WHAT THE TASK ASKS: Search the listing below for the string "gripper" and show each line that contains it.

DATA BELOW:
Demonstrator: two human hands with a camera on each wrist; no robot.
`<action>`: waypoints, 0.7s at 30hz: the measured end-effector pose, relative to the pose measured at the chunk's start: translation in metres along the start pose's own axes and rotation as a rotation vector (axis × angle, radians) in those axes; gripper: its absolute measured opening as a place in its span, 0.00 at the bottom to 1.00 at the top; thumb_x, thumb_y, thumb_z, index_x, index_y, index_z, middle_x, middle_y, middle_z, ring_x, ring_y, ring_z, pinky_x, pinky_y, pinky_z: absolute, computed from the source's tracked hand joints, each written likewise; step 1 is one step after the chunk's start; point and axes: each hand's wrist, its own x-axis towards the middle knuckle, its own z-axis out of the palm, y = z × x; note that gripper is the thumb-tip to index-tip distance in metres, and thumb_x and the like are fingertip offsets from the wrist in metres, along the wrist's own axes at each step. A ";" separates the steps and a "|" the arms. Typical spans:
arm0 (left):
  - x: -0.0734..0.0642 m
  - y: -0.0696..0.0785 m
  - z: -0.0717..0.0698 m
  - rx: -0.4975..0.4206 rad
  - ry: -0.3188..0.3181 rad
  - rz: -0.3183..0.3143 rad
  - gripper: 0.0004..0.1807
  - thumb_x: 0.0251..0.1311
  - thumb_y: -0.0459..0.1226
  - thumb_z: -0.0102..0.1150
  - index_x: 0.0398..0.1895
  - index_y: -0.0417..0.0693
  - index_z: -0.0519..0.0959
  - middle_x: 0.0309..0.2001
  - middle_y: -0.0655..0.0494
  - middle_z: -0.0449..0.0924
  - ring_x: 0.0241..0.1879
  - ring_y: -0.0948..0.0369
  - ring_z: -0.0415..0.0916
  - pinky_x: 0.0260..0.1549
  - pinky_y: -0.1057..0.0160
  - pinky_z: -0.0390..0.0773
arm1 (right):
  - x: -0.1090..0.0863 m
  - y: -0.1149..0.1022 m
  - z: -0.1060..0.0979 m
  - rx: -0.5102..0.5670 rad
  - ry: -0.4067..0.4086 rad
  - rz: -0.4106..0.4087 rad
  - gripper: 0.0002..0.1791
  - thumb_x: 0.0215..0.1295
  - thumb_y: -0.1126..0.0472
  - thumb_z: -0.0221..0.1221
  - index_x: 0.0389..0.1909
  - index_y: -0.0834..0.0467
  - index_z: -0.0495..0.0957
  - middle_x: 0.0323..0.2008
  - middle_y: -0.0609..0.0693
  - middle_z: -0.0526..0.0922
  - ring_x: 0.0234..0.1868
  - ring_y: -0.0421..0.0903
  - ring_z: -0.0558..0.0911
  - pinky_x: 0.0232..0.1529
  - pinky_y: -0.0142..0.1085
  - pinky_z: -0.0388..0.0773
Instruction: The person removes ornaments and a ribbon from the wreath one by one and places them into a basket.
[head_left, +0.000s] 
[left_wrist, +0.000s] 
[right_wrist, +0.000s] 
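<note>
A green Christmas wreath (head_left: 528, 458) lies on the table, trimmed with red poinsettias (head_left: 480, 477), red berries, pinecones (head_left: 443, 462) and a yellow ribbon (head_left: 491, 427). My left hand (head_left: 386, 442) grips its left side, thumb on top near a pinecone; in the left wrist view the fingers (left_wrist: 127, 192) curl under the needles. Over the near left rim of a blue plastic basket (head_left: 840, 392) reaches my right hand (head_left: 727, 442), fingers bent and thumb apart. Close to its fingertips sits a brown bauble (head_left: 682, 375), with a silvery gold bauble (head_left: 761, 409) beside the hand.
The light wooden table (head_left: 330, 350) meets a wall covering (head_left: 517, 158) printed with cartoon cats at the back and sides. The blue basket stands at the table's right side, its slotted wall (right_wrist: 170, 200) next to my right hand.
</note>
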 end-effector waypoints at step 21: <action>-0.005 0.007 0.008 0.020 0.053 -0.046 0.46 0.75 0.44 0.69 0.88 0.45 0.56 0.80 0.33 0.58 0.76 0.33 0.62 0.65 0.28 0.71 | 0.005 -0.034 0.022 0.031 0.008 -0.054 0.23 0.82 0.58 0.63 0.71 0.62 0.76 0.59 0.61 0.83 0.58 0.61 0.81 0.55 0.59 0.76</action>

TASK OUTPUT:
`<action>`: waypoints, 0.7s at 30hz: the measured end-effector pose, relative to the pose measured at the chunk's start: translation in metres along the start pose's own axes and rotation as a rotation vector (axis × angle, radians) in those axes; gripper: its absolute measured opening as a place in its span, 0.00 at the bottom to 1.00 at the top; thumb_x, thumb_y, thumb_z, index_x, index_y, index_z, middle_x, middle_y, middle_z, ring_x, ring_y, ring_z, pinky_x, pinky_y, pinky_z: absolute, computed from the source's tracked hand joints, each written likewise; step 1 is one step after the chunk's start; point and axes: each hand's wrist, its own x-axis towards the middle knuckle, its own z-axis out of the palm, y = z × x; note that gripper is the thumb-tip to index-tip distance in metres, and thumb_x and the like are fingertip offsets from the wrist in metres, along the wrist's own axes at each step. A ";" separates the steps and a "|" the arms. Typical spans:
  - gripper: 0.0004..0.1807
  - gripper: 0.0002..0.1791

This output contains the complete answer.